De retour au Media Center, la journée se termine au milieu des tables réservées aux radios et des plateaux installés pour les télés. La plupart d’ailleurs sont encore vides. Les conférences de presse des deux équipes se faisant exclusivement à distance, beaucoup de journalistes ont pris la décision de n’arriver qu’au dernier moment. L’espace réservé aux médias, d’ordinaire bourdonnant à ce moment de la semaine, est inhabituellement calme. À l’image de la ville, ici aussi l’atmosphère va monter en puissance à l’approche de la rencontre.

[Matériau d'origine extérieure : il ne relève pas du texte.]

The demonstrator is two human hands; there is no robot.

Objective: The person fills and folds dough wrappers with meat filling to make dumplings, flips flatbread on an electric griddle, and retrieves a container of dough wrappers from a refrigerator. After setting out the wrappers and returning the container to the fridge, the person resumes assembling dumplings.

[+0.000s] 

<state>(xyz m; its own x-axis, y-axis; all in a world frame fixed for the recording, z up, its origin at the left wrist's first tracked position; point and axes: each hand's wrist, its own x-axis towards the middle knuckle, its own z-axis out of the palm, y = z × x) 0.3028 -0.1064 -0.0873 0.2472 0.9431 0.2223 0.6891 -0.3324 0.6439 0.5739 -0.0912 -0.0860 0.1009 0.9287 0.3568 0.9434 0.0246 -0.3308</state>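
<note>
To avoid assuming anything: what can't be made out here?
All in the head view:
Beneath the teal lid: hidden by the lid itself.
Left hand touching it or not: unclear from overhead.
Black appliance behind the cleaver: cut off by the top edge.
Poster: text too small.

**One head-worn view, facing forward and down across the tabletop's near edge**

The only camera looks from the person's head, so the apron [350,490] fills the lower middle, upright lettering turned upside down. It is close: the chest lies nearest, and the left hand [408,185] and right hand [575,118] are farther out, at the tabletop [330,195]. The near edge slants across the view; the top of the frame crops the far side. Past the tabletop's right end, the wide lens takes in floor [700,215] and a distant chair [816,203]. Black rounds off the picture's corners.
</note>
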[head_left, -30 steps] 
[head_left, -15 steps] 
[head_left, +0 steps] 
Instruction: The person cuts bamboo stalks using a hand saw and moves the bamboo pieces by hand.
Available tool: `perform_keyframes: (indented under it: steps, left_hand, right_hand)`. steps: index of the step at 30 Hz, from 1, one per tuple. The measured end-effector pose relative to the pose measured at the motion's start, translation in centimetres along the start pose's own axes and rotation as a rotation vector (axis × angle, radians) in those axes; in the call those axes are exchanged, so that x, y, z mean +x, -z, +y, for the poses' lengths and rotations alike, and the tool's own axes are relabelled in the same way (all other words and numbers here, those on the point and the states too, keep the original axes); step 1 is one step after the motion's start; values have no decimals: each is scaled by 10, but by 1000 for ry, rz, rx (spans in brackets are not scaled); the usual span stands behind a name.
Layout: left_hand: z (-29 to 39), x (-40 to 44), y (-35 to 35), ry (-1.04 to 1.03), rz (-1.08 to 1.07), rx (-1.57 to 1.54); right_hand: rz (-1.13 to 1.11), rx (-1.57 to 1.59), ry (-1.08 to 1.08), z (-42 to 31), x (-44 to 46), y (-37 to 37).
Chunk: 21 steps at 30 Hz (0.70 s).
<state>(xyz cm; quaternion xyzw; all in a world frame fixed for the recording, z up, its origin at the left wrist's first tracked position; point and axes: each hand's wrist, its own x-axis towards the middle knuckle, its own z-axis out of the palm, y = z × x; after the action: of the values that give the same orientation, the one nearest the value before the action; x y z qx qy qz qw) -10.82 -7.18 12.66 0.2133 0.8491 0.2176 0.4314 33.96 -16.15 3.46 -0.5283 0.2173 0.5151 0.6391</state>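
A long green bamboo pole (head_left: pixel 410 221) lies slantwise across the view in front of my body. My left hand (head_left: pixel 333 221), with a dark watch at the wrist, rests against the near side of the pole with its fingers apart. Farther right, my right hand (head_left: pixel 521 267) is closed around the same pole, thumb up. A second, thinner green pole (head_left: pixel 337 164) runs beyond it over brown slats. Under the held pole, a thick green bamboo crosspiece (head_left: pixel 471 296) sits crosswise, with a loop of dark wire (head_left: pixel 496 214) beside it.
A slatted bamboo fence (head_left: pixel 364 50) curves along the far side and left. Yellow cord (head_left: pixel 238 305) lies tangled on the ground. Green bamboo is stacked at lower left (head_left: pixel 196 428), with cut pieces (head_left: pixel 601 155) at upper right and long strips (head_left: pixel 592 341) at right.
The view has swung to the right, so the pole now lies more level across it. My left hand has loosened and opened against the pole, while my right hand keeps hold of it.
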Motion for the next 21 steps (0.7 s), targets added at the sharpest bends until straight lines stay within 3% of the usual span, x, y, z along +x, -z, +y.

Certains joueurs sont tout de même déjà là. Des stars d’aujourd’hui et d’hier. Justin Jefferson est venu encourager ses anciens coéquipiers à LSU, Joe Burrow et Ja’Marr Chase. Maurice Jones-Drew, consultant à NFL Network, est désormais un habitué des plateaux télé. L’ancien d’UCLA, Californien de naissance, est ici chez lui. Barry Sanders est lui venu en visiteur (et accessoirement pour faire la promotion d’un de ses sponsors). Les stars commencent à affluer. Et ce n’est que le début.